What the task requires: Output nothing except the lines from the one containing "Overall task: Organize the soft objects" through the final line of the data, both included, typed exactly, minus the pictures.
=======
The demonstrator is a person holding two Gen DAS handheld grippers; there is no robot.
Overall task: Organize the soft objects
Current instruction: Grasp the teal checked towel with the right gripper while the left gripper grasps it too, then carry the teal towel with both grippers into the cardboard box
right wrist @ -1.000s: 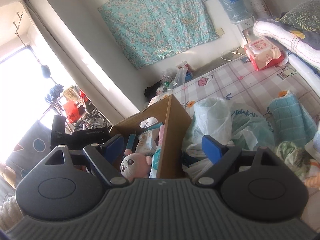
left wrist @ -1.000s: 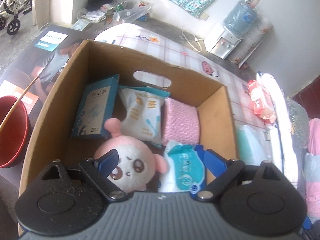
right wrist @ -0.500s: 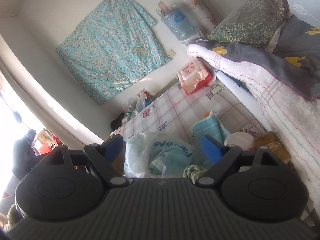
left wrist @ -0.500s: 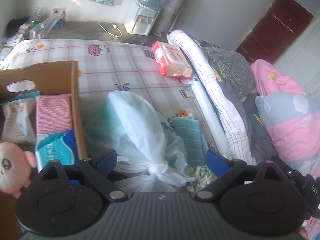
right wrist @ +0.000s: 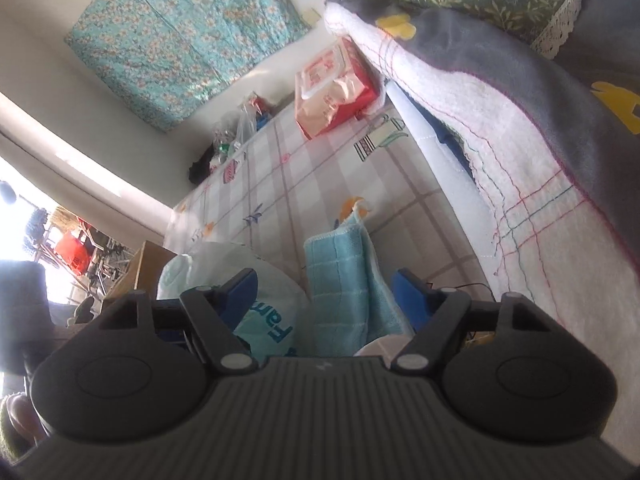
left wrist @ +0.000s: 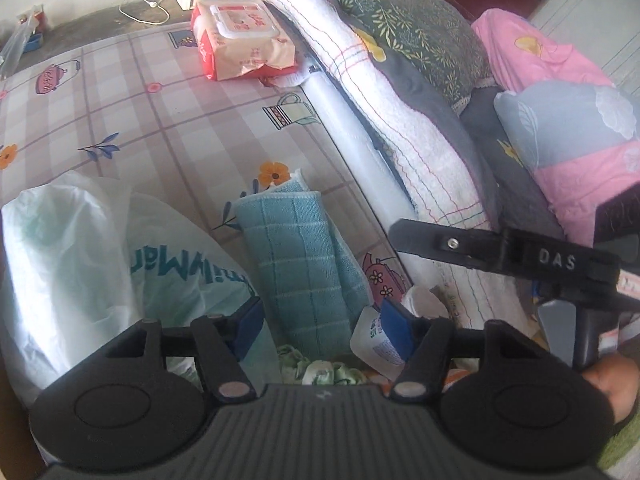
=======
Task result:
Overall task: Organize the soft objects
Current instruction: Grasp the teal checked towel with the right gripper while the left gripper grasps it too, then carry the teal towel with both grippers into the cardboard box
right wrist @ -1.000s: 
left wrist @ -1.000s: 
right wrist @ -0.500s: 
left wrist @ -0.500s: 
right wrist @ +0.000s: 
left wrist @ +0.000s: 

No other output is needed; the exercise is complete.